人気クリエイター「LilyPichu」「Ironmouse」らも声優で参戦。ミュージシャンが作る、2000年代アニメ風の音楽アドベンチャー。
2026年 3月 17日 | インディーゲームドットコム 編集部
『Once Upon A Jester』でカルト的な人気を博したベルギーの Bonte Avond の最新作がいよいよ登場した。今作のテーマは「カエル」と「時間」。誕生日に大切なものを奪われたボニー・ベアが、世界を救うために魔法の貝殻を集める旅に出る。
■ 1. 舞台:すべての問題は「カエルバトル」で解決する
物語はボニー・ベアの誕生日パーティーから始まる。
- 絶望の誕生日: いじめっ子のリック・スペックにケーキを食べられ、大切な「ピンクの貝殻」を奪われてしまう。その貝殻の中には友達のアニが閉じ込められていた。
- カエルこそが正義: この世界での争いごとは、すべて「フロッグタイム(カエルバトル)」で決着をつける。プレイヤーは各地でカエルを収集・育成し、タクティカルなバトルに挑むことになる。
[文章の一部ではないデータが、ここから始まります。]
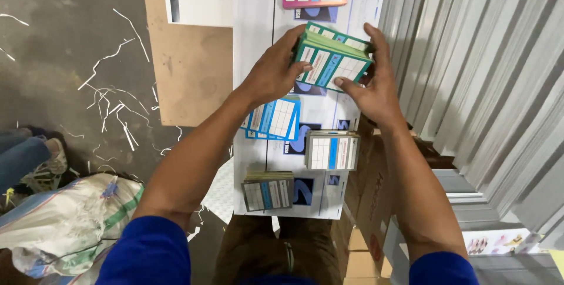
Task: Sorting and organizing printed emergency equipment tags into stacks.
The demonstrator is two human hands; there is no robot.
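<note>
White printed bench (254, 56): left hand (273, 73) and right hand (376, 88) clasp a green-edged card stack (332, 61); grey stacks (332, 151) at six o'clock, corrugated wall (482, 85) crowding three o'clock.

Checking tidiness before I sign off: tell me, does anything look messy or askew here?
Yes. White paper strips lie scattered over the floor at left. The blue-bordered cards are fanned out unevenly, unlike the squared grey stacks. Both hands hold the green stack tilted.
</note>
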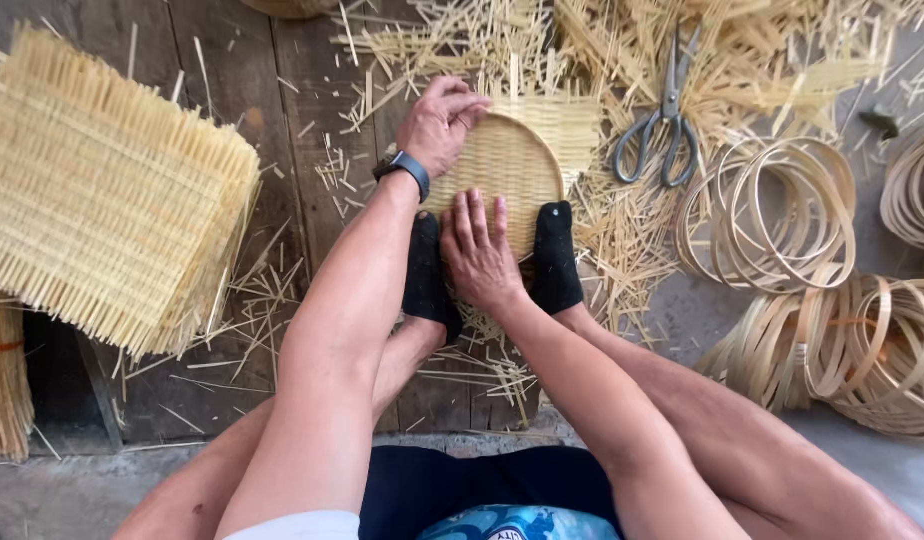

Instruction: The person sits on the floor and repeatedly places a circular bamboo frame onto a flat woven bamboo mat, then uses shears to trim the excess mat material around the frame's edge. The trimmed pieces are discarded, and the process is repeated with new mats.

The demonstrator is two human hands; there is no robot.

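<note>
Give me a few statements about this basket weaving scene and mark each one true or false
1. Both hands rest on a round woven tray. True: the left hand is on its far edge, the right hand on its near edge.
2. The scissors are in the right hand. False: they lie on the straw, beyond the tray.
3. A watch is on the left wrist. True.
4. The feet are bare. False: black socks press the tray's near edge.
5. Stacked woven mats lie on the left. True.
</note>
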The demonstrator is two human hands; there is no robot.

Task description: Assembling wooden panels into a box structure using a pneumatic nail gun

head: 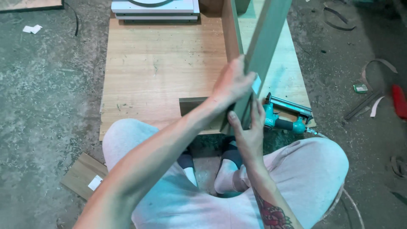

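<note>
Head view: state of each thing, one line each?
Left hand: flat against the upright board.
Right hand: gripping the board's lower edge.
Upright board: standing on edge, tilted.
Base panel: flat on the floor.
Nail gun: lying on the panel, untouched.

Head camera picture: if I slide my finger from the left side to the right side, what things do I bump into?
Small white paper scrap on the floor → small wooden offcut with a white sticker → big flat wooden board → left hand → teal nail gun → red tool at the edge.
</note>
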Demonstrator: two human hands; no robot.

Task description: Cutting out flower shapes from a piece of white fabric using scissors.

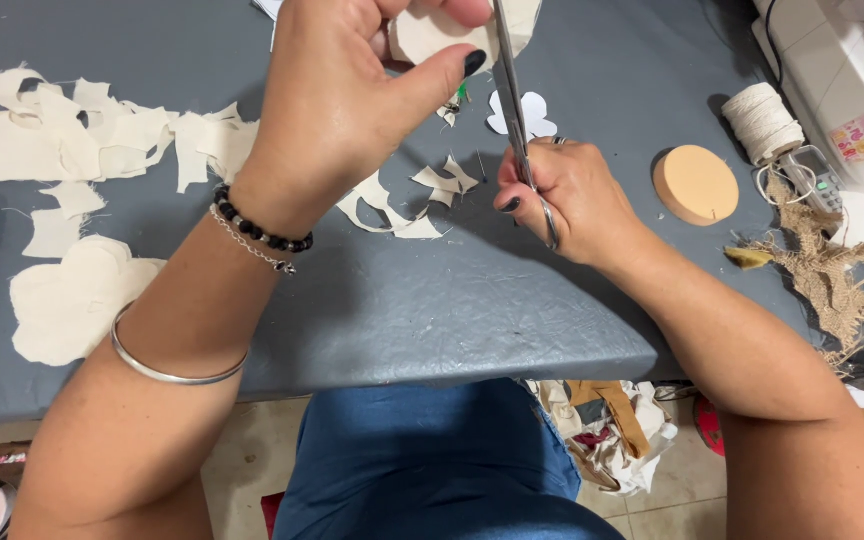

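Cutting step in hand: the left hand [337, 105] pinches a cream fabric piece [422, 35] between closed fingers, the right hand [572, 200], fingers closed through the handles, drives steel scissors [512, 100] into it above the grey table [432, 300]; continuing would likely call for turning the fabric.

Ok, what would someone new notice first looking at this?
Top centre, the left hand pinches a cream fabric piece while the right hand works silver metal scissors into it. Cream fabric offcuts litter the grey table at left; a spool of white twine stands at right.
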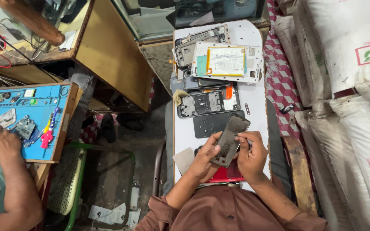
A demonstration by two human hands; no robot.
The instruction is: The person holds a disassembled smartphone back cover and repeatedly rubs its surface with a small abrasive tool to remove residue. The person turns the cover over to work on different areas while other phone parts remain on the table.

- シュールなシチュエーション: ミツバチに変装して巣に潜入したり、吸血鬼とソリレースをしたりと、予測不能なコメディ展開が休みなく続く。
■ 2. 独自の美学:2000年代インディアニメのノスタルジー
ビジュアル面では、輪郭線を排した**ベクトルアート(Vector Art)**を採用。
- 鮮やかな色彩: 塗りだけで表現されたキャラクターと背景は、柔らかくも生命力に溢れている。
- 懐かしの感性: 2000年代初期のFlashアニメを彷彿とさせる、少し奇妙で温かい雰囲気が特徴。アライグマの商人やガイコツの兄弟など、個性的なNPCとの会話一つひとつに小ネタが仕込まれている。
■ 3. 聴くゲーム:ミュージシャン・デュオの本領発揮
開発チームの創設者がミュージシャンであるため、本作において音楽は「背景」以上の役割を持つ。
- インタラクティブ・ミュージック: ロファイ、アコースティック、コメディ調の楽曲が織りなすサウンドトラックは、ゲーム内の特定のシークエンスでプレイヤーが直接演奏することも可能。
- 豪華な声優陣: 開発者の友人だけでなく、LilyPichu、Ironmouse、Ludwig といった超人気クリエイターたちがゲスト声優として参加。あえて「噛んでしまったシーン」や「アドリブ」を残した生っぽい演技が、インディーらしい温かみを生んでいる。
「戦いの準備はいいか? 僕のカエル、結構強いんだよ。」
📋 『Bonnie Bear Saves Frogtime』作品スペック
| 項目 | 内容 |
| デベロッパー | Bonte Avond (ベルギー) |
| パブリッシャー | offbrand games |
| リリース日 | 2026年 3月 16日 |
| プラットフォーム | PC (Steam) / Nintendo Switch |
| ジャンル | コメディアドベンチャー / ターン制タクティカルRPG |
| 価格 | $16.99 (リリース記念 15%OFF実施中) |
| プレイ時間 | 約 10 〜 12時間 |
| 特徴 | ミュージシャンによるBGM、人気VTuber/Streamer出演、カエル収集 |
| Steamページ | カエルと共に世界を取り戻す |
💡 編集部の視点:手作り感溢れる「唯一無二」の体験
かつて『Everybody Wham Wham』で雪だるま作り大会を描いた彼らが、今度は「カエルバトル」という突飛なテーマで戻ってきました。音質がバラバラだったり、アニメが少し硬かったりする部分はありますが、それらすべてが「このクリエイターにしか作れない世界」の一部として機能しています。音楽を愛し、少し変わった物語を求めているプレイヤーにとって、本作は今年一番の掘り出し物になるかもしれません。